- _Dataset records_:
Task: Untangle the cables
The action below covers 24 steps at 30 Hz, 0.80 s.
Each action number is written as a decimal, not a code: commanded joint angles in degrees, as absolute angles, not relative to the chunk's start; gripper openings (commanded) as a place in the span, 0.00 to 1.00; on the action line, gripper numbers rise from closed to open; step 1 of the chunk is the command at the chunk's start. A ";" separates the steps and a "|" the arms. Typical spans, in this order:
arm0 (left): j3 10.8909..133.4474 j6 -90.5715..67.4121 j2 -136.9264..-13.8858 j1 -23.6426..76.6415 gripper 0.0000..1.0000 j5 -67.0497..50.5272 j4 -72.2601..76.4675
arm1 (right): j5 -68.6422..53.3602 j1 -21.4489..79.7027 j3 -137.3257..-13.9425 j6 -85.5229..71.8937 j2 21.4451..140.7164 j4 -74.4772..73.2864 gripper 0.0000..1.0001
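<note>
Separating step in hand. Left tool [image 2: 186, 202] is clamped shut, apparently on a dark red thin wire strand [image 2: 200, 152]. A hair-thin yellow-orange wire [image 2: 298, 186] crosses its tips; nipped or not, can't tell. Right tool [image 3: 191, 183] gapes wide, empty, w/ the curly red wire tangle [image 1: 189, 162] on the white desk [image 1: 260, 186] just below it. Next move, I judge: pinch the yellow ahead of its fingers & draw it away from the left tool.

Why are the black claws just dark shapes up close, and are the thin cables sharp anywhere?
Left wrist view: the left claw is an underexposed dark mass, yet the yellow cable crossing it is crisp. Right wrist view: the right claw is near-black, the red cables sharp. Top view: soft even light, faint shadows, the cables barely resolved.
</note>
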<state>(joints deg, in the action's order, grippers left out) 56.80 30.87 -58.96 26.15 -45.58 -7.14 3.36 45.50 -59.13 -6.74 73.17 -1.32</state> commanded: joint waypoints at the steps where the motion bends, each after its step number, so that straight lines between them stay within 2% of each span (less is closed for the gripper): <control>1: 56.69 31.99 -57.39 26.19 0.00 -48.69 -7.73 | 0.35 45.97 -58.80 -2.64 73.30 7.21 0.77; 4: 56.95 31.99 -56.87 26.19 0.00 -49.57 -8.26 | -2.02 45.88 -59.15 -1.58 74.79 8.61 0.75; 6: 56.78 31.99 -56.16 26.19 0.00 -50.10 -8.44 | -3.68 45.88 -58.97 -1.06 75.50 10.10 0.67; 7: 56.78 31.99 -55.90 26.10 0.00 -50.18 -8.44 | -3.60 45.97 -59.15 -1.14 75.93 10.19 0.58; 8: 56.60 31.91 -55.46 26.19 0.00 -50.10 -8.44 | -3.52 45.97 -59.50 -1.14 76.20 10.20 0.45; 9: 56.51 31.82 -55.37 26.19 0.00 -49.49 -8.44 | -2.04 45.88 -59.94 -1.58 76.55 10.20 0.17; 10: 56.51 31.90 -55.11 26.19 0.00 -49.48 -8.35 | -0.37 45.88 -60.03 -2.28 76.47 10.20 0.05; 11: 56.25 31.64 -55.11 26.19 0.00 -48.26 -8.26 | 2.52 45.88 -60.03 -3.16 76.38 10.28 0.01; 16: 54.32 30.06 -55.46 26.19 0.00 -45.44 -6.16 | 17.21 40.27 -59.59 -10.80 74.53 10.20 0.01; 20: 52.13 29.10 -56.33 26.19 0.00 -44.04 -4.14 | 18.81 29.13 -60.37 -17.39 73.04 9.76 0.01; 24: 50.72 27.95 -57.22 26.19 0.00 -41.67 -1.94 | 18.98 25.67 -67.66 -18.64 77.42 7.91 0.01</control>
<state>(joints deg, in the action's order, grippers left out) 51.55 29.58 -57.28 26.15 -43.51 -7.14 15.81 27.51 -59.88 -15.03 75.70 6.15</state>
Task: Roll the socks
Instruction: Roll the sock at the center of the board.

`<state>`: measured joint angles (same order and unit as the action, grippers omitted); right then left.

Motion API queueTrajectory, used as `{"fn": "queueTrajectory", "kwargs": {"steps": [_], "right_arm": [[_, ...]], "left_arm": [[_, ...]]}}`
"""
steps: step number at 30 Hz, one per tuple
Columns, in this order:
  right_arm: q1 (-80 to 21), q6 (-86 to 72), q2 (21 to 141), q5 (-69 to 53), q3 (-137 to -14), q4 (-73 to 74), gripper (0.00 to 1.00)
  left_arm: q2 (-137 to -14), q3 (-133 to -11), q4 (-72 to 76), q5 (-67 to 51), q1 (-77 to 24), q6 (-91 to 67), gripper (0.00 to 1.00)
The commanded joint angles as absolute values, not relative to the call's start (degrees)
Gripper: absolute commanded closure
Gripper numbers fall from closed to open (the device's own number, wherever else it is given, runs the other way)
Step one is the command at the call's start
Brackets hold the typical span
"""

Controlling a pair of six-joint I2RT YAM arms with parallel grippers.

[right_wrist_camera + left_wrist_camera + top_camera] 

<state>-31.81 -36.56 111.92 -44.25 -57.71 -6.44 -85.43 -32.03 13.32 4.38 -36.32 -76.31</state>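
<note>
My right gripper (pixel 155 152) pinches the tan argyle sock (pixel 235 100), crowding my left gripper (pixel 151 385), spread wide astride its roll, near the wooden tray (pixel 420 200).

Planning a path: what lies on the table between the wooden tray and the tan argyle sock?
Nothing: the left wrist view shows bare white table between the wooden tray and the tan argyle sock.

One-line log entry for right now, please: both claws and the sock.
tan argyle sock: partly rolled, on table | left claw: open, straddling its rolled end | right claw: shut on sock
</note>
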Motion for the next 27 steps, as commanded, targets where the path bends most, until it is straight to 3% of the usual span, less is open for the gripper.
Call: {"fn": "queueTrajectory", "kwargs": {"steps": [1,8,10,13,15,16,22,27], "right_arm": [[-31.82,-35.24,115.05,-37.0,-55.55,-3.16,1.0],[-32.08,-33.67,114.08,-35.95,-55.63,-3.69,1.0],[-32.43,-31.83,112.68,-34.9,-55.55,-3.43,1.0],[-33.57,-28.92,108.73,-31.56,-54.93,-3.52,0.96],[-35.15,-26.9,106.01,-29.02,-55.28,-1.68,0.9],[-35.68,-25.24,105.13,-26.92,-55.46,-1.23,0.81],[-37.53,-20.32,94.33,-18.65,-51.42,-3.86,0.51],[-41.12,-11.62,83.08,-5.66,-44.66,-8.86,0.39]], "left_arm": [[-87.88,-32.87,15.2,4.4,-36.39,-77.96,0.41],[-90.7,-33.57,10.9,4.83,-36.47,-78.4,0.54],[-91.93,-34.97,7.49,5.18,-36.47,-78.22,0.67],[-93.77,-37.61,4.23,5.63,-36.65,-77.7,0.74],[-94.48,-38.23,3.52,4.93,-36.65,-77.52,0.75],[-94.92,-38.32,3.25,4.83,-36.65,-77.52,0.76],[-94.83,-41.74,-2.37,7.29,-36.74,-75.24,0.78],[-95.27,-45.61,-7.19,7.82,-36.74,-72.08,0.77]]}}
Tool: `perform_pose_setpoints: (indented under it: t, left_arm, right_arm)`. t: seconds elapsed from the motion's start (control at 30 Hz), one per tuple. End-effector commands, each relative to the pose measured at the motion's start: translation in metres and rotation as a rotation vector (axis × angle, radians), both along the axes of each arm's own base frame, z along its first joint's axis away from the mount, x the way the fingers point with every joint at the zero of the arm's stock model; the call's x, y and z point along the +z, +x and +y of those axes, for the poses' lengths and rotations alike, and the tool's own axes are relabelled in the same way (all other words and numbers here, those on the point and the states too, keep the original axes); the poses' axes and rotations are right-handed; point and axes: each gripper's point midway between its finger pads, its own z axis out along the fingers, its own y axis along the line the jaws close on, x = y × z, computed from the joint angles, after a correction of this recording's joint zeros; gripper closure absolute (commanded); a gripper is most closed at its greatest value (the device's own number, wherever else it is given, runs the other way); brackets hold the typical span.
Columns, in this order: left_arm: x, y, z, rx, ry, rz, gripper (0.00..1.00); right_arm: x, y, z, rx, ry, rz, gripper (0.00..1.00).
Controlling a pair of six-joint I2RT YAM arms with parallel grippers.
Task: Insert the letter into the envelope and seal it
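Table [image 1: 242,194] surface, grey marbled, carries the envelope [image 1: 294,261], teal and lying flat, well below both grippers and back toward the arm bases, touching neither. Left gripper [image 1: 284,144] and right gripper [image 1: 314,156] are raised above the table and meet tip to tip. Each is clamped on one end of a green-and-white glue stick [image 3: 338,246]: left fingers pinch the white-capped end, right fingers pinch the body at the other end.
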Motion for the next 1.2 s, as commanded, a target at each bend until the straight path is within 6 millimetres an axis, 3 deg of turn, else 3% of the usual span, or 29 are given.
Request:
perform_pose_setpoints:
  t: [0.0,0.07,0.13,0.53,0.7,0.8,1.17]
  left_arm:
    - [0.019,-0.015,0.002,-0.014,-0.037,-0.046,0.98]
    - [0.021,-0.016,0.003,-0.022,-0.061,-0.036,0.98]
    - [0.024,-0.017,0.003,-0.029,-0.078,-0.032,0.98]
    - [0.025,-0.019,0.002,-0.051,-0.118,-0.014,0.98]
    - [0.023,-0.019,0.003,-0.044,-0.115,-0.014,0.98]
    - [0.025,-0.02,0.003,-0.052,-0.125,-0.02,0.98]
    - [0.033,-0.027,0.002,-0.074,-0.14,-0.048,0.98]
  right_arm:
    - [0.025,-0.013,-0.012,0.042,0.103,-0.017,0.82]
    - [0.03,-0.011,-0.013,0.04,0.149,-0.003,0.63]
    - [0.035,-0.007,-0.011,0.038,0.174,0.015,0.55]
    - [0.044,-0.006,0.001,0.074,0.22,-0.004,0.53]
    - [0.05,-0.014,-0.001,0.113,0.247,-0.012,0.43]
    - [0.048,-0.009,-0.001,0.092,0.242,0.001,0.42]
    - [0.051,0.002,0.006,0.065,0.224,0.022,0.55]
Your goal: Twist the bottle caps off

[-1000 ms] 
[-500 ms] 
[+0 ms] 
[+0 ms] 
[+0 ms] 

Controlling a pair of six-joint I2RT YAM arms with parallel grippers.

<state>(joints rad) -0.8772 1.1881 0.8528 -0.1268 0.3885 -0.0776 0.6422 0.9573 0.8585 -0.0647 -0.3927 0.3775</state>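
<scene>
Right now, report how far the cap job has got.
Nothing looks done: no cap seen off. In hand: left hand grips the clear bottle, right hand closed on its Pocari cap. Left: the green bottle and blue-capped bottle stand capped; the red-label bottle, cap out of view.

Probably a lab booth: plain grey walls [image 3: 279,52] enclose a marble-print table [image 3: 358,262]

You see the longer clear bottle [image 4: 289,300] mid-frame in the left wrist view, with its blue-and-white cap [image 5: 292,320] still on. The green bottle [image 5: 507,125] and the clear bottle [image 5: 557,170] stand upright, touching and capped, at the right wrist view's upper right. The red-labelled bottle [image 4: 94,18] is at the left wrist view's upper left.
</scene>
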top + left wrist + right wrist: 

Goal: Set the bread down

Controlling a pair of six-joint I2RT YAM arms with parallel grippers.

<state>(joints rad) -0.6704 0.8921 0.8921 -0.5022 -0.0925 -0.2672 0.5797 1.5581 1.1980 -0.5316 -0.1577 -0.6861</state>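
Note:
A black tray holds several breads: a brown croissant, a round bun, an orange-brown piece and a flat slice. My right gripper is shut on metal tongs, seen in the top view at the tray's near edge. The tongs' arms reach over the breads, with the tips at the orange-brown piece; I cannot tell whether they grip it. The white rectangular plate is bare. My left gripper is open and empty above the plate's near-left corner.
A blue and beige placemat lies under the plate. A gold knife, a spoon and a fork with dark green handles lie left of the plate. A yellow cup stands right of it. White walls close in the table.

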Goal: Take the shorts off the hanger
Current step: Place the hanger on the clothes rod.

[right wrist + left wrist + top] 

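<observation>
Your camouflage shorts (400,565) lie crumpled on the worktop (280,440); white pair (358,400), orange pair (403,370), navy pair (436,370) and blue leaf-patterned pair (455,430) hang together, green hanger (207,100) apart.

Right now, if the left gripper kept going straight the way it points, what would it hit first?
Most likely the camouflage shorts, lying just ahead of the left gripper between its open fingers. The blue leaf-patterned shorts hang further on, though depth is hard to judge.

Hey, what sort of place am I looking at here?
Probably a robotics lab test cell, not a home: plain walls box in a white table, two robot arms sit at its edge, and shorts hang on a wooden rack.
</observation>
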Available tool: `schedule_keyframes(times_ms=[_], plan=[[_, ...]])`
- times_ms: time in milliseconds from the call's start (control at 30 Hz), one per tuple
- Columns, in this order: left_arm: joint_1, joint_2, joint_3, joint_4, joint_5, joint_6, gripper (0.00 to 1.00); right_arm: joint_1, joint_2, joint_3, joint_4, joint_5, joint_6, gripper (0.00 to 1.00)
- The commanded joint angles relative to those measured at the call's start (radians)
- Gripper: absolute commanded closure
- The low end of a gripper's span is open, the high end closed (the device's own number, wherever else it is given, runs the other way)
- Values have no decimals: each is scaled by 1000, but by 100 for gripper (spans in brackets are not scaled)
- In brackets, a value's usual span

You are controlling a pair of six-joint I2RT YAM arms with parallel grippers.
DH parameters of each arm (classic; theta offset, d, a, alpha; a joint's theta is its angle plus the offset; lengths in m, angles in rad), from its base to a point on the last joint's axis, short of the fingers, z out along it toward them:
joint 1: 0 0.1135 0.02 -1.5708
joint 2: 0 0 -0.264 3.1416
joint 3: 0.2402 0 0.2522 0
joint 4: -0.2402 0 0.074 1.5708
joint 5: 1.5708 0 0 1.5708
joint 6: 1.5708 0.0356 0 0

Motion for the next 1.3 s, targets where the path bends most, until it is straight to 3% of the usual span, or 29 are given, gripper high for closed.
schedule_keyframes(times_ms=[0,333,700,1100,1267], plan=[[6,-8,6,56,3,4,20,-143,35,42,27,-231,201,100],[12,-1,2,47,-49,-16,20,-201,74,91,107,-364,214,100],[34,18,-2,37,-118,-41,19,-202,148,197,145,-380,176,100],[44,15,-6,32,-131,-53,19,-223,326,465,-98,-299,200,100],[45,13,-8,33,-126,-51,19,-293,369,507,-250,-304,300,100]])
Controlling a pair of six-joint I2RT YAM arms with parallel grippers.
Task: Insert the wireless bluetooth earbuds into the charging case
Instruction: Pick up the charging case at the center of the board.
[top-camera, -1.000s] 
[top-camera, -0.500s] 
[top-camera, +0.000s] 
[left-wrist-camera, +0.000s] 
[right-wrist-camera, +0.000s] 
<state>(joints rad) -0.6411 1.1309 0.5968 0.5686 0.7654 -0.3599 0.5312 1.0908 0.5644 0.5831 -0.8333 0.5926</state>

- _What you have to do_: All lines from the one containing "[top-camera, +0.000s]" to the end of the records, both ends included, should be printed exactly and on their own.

- _Expected output_:
[top-camera, +0.000s] 
[left-wrist-camera, +0.000s] 
[right-wrist-camera, +0.000s] 
<state>(joints rad) -0.6411 1.1309 0.5968 0.5686 0.7654 -0.3599 0.5312 1.0908 0.5644 0.5831 -0.8333 0.5926</state>

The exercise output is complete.